Vice-president of nature and water cycle Eric Soubeiran sits down with BusinessGreen to discuss the French food giant's plans to move away from intensive farming practices in the pandemic era

Earlier this year, Danone became the first listed company to become an ‘entreprise à mission', a new type of corporation created by a 2019 French law. The pioneering governance structure will see the food giant officially entrench environmental, social, and societal objectives into its bylaws, alongside more typical profit goals.

Danone, which was founded more than a century ago and was famously declared an asset of national importance by the French government in 2005, has long prided itself on being a purpose-led business. Its new status is the latest in a string of moves the company has made to boost its environmental, social, and governance (ESG) credentials as it works towards meeting a highly-publicised aim of becoming one of the first B Corps certified multinational.

Eric Soubeiran, the company's vice-president of nature and water cycle, explains that weaning the company off intensive farming is at the core of its new sustainability mission. Danone, which owns a range of household brands including Volvic, Evian, Actimel, Alpro, and Activia, is first and foremost a dairy company, after all.

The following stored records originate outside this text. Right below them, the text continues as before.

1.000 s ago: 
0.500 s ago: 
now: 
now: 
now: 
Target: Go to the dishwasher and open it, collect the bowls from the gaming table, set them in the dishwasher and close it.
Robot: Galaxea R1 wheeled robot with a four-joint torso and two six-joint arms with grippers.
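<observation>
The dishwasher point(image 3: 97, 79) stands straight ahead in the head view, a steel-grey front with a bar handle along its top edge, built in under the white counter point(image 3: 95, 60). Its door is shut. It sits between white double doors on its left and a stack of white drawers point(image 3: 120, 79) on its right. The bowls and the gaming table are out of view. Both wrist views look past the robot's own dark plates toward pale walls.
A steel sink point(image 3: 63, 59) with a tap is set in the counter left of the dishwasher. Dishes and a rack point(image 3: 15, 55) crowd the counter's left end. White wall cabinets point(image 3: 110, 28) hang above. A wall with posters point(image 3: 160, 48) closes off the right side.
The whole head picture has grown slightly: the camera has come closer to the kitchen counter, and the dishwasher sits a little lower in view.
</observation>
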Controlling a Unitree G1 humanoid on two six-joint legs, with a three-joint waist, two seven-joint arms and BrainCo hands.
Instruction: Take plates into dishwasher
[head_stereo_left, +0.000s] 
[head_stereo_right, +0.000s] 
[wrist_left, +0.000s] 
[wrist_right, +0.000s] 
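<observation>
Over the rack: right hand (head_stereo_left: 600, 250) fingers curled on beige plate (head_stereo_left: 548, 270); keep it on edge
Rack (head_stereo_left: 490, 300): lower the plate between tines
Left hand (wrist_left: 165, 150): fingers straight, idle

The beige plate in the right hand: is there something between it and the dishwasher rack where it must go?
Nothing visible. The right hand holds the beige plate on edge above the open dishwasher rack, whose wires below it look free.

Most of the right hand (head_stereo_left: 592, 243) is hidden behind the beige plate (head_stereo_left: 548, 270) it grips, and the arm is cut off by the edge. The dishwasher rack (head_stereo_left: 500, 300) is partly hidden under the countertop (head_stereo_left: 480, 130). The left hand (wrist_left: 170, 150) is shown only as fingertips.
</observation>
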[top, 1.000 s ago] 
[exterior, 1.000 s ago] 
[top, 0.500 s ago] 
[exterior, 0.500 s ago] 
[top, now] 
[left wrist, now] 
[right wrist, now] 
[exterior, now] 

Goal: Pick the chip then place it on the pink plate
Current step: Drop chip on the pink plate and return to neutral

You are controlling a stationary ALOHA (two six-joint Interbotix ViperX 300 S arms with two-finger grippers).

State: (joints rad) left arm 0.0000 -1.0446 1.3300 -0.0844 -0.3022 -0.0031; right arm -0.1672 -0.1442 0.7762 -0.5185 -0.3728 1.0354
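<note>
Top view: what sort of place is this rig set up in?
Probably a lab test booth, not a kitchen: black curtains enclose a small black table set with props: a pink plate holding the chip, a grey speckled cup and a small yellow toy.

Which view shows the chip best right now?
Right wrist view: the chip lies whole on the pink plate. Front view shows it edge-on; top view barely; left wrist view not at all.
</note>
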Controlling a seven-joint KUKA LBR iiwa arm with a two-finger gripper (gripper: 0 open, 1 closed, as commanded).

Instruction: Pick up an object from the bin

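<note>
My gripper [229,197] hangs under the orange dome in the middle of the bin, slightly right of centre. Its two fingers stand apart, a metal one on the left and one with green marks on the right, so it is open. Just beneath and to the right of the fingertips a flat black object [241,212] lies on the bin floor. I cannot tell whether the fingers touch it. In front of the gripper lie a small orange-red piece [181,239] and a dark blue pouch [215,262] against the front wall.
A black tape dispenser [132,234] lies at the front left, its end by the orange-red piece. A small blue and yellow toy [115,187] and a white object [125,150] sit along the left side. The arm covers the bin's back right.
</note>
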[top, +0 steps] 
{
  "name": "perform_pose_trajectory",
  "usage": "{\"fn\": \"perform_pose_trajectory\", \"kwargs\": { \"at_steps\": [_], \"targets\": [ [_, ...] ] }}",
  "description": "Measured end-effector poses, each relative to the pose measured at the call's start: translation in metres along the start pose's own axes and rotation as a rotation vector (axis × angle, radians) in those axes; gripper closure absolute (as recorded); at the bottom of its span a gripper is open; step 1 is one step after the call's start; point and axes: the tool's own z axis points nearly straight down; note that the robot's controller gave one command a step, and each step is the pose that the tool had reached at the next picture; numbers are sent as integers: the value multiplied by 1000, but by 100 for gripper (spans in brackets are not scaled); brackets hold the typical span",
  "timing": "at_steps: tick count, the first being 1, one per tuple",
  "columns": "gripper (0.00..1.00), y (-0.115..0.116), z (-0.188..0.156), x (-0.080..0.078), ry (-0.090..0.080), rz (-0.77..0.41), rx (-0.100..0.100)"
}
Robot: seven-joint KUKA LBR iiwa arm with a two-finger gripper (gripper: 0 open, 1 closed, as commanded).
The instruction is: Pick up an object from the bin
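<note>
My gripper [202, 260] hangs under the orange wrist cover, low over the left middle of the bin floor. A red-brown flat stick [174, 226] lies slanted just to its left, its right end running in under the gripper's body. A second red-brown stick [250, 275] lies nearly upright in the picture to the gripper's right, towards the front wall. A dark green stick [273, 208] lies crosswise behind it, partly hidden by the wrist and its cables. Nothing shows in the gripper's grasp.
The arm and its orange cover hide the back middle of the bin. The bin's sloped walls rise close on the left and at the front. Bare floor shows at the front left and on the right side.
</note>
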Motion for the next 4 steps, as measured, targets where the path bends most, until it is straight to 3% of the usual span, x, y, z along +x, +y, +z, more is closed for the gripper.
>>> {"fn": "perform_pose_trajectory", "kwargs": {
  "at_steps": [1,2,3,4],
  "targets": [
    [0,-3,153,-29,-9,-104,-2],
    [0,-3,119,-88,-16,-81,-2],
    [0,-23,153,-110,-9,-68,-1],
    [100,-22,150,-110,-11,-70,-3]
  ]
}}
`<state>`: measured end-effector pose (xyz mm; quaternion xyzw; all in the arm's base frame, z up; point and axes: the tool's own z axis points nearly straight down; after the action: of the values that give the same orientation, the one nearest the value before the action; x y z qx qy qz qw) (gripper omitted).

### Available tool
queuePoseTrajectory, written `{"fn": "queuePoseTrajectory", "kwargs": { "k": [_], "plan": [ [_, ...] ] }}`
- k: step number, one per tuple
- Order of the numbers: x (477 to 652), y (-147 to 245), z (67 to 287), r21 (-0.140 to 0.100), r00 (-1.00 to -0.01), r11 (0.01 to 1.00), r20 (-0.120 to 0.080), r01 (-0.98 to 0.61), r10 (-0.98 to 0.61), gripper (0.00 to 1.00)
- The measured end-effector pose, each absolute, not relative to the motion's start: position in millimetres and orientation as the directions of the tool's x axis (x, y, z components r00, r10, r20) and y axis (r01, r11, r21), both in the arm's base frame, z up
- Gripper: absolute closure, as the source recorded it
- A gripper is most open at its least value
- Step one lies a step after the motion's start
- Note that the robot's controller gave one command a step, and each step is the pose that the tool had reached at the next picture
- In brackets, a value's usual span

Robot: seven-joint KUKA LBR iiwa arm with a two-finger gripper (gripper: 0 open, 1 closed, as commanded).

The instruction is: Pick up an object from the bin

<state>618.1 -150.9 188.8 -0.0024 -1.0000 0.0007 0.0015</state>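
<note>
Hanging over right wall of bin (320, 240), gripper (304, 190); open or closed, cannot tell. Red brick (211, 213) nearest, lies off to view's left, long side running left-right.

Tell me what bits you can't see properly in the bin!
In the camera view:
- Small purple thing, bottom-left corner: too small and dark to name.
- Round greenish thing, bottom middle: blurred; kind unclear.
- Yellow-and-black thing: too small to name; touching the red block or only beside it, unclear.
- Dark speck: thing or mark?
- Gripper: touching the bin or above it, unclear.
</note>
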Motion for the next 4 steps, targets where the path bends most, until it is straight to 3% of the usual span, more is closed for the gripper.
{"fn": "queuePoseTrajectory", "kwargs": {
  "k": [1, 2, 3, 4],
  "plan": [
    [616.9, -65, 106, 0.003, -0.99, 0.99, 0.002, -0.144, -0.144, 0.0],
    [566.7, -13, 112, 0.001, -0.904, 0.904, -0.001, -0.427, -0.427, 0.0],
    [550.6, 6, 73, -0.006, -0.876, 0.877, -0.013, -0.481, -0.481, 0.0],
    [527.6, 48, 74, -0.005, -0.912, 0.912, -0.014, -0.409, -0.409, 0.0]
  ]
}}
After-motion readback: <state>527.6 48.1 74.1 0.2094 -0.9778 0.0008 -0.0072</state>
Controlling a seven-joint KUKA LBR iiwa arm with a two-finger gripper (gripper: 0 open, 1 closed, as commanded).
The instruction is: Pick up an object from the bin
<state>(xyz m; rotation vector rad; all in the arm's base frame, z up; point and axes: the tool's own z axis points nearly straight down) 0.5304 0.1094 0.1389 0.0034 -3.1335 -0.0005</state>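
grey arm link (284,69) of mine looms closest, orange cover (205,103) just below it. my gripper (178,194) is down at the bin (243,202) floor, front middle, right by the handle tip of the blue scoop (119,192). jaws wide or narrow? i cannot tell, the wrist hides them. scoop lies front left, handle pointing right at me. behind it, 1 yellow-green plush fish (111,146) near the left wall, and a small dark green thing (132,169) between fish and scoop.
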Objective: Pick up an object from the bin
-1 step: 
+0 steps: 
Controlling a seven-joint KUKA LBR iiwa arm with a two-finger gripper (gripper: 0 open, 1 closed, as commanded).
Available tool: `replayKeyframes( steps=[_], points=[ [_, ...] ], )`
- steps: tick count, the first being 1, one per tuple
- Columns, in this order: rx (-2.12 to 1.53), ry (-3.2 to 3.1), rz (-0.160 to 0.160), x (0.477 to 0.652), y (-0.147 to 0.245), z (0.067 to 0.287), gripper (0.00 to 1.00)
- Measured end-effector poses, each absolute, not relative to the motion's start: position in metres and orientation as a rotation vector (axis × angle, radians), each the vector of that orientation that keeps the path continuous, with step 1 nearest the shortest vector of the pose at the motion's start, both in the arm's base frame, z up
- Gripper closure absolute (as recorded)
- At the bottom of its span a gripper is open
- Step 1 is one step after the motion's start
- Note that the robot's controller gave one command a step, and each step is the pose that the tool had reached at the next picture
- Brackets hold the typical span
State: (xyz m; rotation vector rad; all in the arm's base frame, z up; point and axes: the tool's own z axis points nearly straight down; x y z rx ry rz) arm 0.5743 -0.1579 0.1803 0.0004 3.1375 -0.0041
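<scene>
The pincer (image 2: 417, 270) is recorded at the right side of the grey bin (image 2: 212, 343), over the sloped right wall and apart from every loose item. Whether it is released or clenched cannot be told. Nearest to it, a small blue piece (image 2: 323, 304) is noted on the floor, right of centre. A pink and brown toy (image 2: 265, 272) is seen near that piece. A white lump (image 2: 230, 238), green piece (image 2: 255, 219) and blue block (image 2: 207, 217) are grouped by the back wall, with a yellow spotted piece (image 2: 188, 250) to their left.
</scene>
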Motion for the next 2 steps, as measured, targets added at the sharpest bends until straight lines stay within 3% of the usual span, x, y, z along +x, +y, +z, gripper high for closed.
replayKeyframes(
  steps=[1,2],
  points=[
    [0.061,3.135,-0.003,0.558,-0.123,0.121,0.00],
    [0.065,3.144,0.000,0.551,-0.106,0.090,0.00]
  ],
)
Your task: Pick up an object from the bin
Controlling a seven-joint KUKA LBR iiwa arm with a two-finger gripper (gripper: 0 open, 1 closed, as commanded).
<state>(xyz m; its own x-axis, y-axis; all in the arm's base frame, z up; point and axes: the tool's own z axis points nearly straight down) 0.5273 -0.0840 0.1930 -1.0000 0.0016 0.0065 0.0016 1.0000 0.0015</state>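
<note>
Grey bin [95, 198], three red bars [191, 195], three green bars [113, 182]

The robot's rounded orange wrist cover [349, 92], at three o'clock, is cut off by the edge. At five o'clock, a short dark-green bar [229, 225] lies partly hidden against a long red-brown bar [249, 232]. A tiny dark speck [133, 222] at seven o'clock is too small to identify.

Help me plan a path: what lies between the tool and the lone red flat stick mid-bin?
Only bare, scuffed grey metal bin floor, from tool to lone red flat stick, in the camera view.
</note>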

"If you really want to do sustainability well in a company, you need to know your business well," Soubeiran says. For a food company, that means knowing how and where you source your ingredients, what your customers want, and understanding the provenance of your direct and indirect carbon emissions. "Concretely, when you look at Danone, 60 per cent of our carbon footprint is from agriculture," Soubeiran acknowledges. "Eighty-nine per cent of our water footprint is from agriculture. [Sustainability] starts from knowing your Scope 3 [value chain emissions]. It is looking at the elephant in the room, and going after it piece by piece. That is why it's very important for us to have an opinion about the agriculture model we want."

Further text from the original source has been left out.